El prisionero no tenía fuerzas ni voluntad para resistirse y se dejó llevar entre dos hombres para ser atendido de sus heridas.
Y antes de llegar donde lo transportaban se desvaneció y perdió el conocimiento.
Nuño mandó que tras sepultar a los muertos todo el mundo se bañase y limpiase la sangre y la arena de sus rostros y miembros, pues no quería ver más miseria y restos del dolor sufrido en aquel oasis que les prometiera al llegar tantas delicias que fueron truncadas antes de paladearlas lo suficiente.
Pero eso iba a tener remedio, aunque ya no todos los que le acompañaron hasta allí pudiesen disfrutar ahora de ese paraíso.
Sin embargo, había que empezar a olvidar el mal trago para seguir viviendo y gozar nuevamente de la vida y sus placeres.
Y qué mejor medicina para el cuerpo y más para el espíritu de esos guerreros tan jóvenes que liarse entre ellos para practicar el sexo y aflojar las tensiones que la lucha les produjo?
Y, al poco tiempo de recuperar esos hombres un aspecto aceptable, comenzó una grandiosa orgía en el campamento del conde, incrementada con la participación de los tuareg que vinieran en su auxilio tan oportunamente.

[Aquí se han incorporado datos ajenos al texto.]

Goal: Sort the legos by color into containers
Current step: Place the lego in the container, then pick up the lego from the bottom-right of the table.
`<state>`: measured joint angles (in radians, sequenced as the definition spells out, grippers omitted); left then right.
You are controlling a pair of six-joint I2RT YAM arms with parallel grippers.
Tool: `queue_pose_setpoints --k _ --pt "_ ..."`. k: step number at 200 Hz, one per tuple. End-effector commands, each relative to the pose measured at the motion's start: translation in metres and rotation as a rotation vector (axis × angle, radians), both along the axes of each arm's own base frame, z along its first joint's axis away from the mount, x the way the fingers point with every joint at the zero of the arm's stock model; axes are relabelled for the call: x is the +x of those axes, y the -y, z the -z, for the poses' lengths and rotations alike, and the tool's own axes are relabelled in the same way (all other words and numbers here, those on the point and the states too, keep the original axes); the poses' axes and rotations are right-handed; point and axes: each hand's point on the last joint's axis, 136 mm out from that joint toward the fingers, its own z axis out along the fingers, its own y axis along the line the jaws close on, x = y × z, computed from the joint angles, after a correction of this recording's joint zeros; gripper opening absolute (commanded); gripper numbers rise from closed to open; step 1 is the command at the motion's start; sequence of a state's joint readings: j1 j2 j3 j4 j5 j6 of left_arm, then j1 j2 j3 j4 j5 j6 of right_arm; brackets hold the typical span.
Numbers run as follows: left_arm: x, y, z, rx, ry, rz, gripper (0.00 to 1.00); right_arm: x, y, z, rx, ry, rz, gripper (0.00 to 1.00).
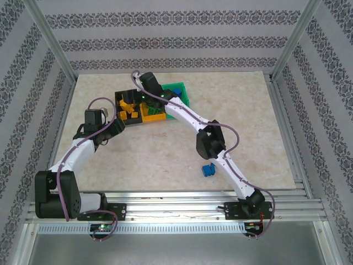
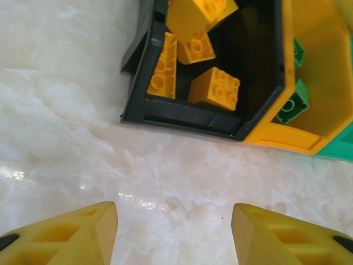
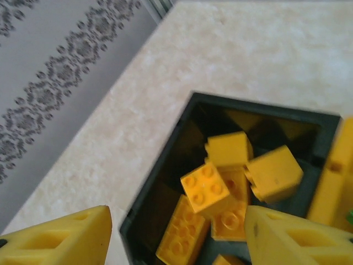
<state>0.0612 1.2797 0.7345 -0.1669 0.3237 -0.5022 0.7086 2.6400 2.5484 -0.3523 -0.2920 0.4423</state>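
Lying jumbled, studded yellow bricks [image 3: 209, 190] sit in the black bin [image 2: 182, 118]; green bricks [image 2: 292, 105] sit in the yellow bin [image 2: 287, 138] alongside; a blue brick [image 1: 208, 170] rests on the table [image 2: 83, 110]. Left gripper [image 2: 174, 232], near the black bin, and right gripper [image 3: 176, 237], over it, gape wide and empty.

Overhead view from high behind, looking down on table [image 1: 253, 127], both wrist views close above shared black bin [image 2: 182, 120]
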Motion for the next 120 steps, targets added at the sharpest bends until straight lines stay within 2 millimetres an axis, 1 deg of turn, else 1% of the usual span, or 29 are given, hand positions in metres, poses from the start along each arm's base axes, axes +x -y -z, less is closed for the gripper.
queue_pose_setpoints --k 1,8,9,11,16,18,23,26,31,35,41,51,53,73,87,120 --pt "-0.001 0.007 0.001 -0.042 0.025 0.045 0.56 -0.017 0.007 -0.058 0.048 0.067 -0.049 0.64" --pt "0.000 0.013 0.005 -0.069 0.018 0.067 0.56 -0.021 0.012 -0.059 0.034 0.073 -0.054 0.64" --pt "0.001 0.015 0.005 -0.074 0.017 0.072 0.56 -0.023 0.013 -0.055 0.027 0.066 -0.055 0.64" --pt "0.001 0.016 0.005 -0.081 0.017 0.079 0.56 -0.024 0.015 -0.055 0.025 0.067 -0.055 0.64" --pt "0.001 0.021 0.009 -0.095 0.008 0.096 0.56 -0.029 0.018 -0.060 0.026 0.076 -0.059 0.64" --pt "0.002 0.023 0.010 -0.099 0.007 0.102 0.56 -0.030 0.020 -0.057 0.020 0.073 -0.060 0.64" --pt "0.003 0.028 0.011 -0.105 0.005 0.118 0.55 -0.035 0.025 -0.057 0.015 0.074 -0.059 0.64" --pt "0.003 0.031 0.013 -0.108 0.000 0.126 0.55 -0.037 0.027 -0.061 0.018 0.084 -0.059 0.64" --pt "0.004 0.036 0.014 -0.108 0.001 0.143 0.55 -0.042 0.033 -0.057 0.010 0.078 -0.056 0.64" --pt "0.004 0.041 0.015 -0.108 -0.002 0.158 0.56 -0.045 0.037 -0.061 0.015 0.089 -0.054 0.64" --pt "0.006 0.048 0.015 -0.103 0.002 0.182 0.56 -0.051 0.045 -0.056 0.013 0.083 -0.051 0.64" --pt "0.007 0.061 0.016 -0.094 0.001 0.221 0.56 -0.061 0.057 -0.058 0.043 0.100 -0.053 0.64" --pt "0.007 0.064 0.016 -0.093 0.000 0.231 0.55 -0.063 0.059 -0.055 0.046 0.097 -0.052 0.64" --pt "0.008 0.093 0.018 -0.072 0.008 0.316 0.55 -0.074 0.094 -0.051 0.080 0.081 0.009 0.64" --pt "0.010 0.115 0.019 -0.063 0.015 0.375 0.55 -0.082 0.118 -0.039 0.076 0.054 0.047 0.64" --pt "0.009 0.176 0.017 -0.046 0.066 0.523 0.55 -0.098 0.174 -0.014 0.041 0.003 0.137 0.64"
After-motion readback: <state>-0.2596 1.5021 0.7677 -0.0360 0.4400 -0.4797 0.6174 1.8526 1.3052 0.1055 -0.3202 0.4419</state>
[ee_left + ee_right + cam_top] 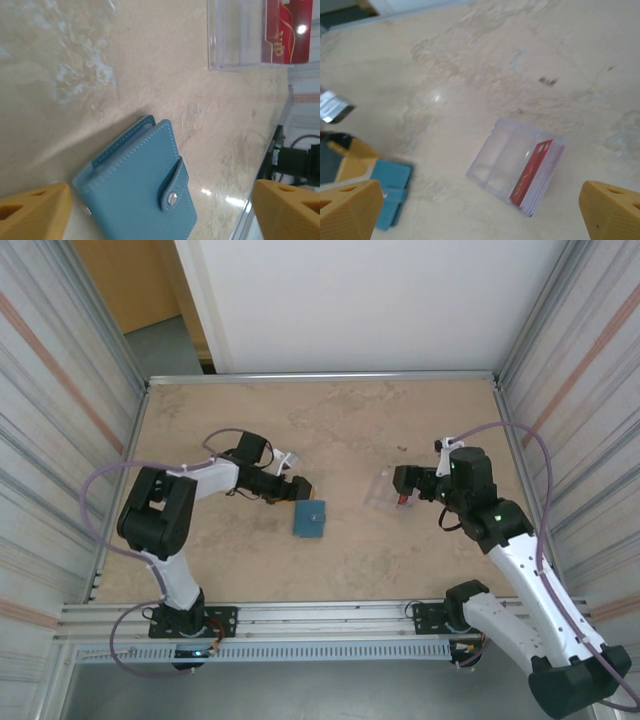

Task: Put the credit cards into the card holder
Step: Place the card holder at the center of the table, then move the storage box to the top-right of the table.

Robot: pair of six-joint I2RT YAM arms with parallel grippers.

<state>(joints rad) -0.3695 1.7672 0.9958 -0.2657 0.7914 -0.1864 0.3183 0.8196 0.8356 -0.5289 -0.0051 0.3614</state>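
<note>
The card holder (310,519) lies flat on the table (350,430), a little left of the middle. It is folded closed, and its strap is fastened with the small metal snap (172,199). The left gripper (298,487) is low over the table, just beside the far left corner of the card holder. Its two fingers (32,212) are spread wide and grasp nothing. In the left wrist view the card holder lies between them, but the fingers do not press on it.

The credit cards (403,498) are not in the card holder. They stand together as a red stack at one end of a clear plastic case (382,489), which lies on the table to the right of the card holder and well apart from it. The other part of the case looks empty. The right gripper (403,483) is just beside this case, at the end with the cards. Its fingers (350,210) are also spread apart and hold nothing.
</note>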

Nuño se enceló con sus esclavos y los usó a todos, pero terminó llevándose al mancebo consigo y rematar la faena follándolo y saciándose con su cuerpo como si a esa apreciada prenda acabase de encontrarla en el desierto y fuese una novedad para él.
Quizás los dos habían nacido de nuevo tras la batalla a muerte, pero, si era así, ya vinieron otra vez a este mundo unidos y acoplados ambos en un cuerpo desdoblado pero que sentía y vivía con el mismo aliento de pasión y amor.